The bartender and handful of patrons at the bar were alight with hope that Kirstie would be back later. The guy to my right dug into a plate of cheese fries with a fork. I’d swear now he’s someone I know, a chronic relapser with less than 90 days who once strung together three years. Three years. But again, I can’t very well ask him “say, was that you eating cheese fries with a fork at the cowboy bar two summers ago, waiting for Kirstie Alley to return? And did she?”
I was drinking faster than my husband that night. I was trying to hold it together, but I don’t think I was holding anything to begin with. We had to leave and pick up our children and then the night went fuzzy. I have a vague memory of hanging onto the door jamb of our back porch and saying “Listen, I’m going to stop drinking after this weekend and I just want you to leave me alone until then.”
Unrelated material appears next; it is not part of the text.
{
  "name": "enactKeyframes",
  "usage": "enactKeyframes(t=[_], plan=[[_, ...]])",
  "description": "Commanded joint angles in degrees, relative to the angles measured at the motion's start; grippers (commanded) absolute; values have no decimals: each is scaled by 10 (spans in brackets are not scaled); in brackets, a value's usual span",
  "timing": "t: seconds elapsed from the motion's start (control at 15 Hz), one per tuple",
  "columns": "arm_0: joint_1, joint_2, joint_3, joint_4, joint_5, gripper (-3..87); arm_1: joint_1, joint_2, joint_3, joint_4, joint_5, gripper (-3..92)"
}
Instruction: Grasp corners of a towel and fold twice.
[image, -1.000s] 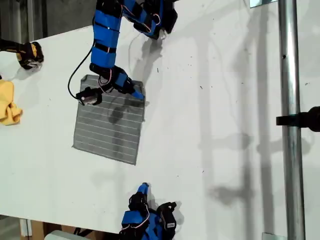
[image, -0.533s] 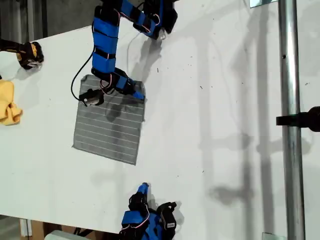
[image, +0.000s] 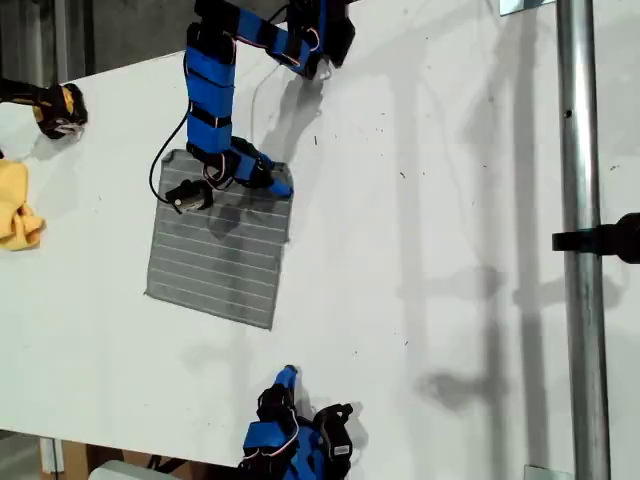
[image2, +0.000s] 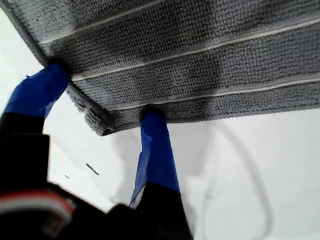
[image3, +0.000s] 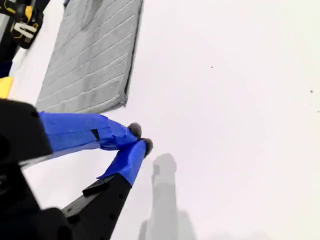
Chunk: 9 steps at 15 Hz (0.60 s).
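The towel (image: 220, 240) lies flat on the white counter (image: 440, 250), toward the exterior view's left, its pale stripes running across it. In that view a blue arm reaches down from the top edge and its gripper sits at the towel's upper right corner (image: 284, 188). The first wrist view looks along this one: the first gripper (image2: 100, 105) has its blue-taped jaws apart, straddling that corner (image2: 97, 125), one fingertip (image2: 47, 82) against the towel's side edge and the other (image2: 152, 120) touching the hem; the cloth is not yet pinched. The second gripper (image3: 139, 138) rests near the bottom edge of the exterior view (image: 287, 378), off the cloth, with its taped jaws closed together on nothing; the towel's nearest corner (image3: 122, 102) lies a little beyond its tips. A crumpled yellow cloth (image: 18, 205) sits at the exterior view's left edge, well apart from the towel
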Motion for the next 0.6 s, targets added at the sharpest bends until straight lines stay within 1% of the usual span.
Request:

When I think back to that last weekend of drinking, I can tell you I’d had enough. There was never enough to drink, but the dive bar scene didn’t fit anymore. Maybe I’d once had fantasies of winding up in a Bukowski story, but the reality of being a suburban mom drunk in a dive bar is having a conversation with a slurring irish house painter you swear keeps saying his name is Blob (Bob. His name is Bob.) and who keeps spraying spittle in your face at random intervals. It’s possibly getting roofied at a biker bar but not being entirely sure because you drank enough that you might have roofied yourself. I’ll read about this world, but I don’t want fights in the parking lot and burning cigarette holes in the car upholstery and falling into screen doors and hoping my kids don’t notice I’m just a drunk.
That night at the cowboy bar was an anticlimactic gift of sorts because I said what I said about not drinking anymore and I stuck with it. (Sort of. I actually quit on a Tuesday, as I had to do a weaning detox on Monday.) When that moment comes along where you know you’ve had as much fun as you’re gonna have and that drinking is more or less sucking the life out of you, sometimes you just have to take that gift and figure out what to do with it later. You will.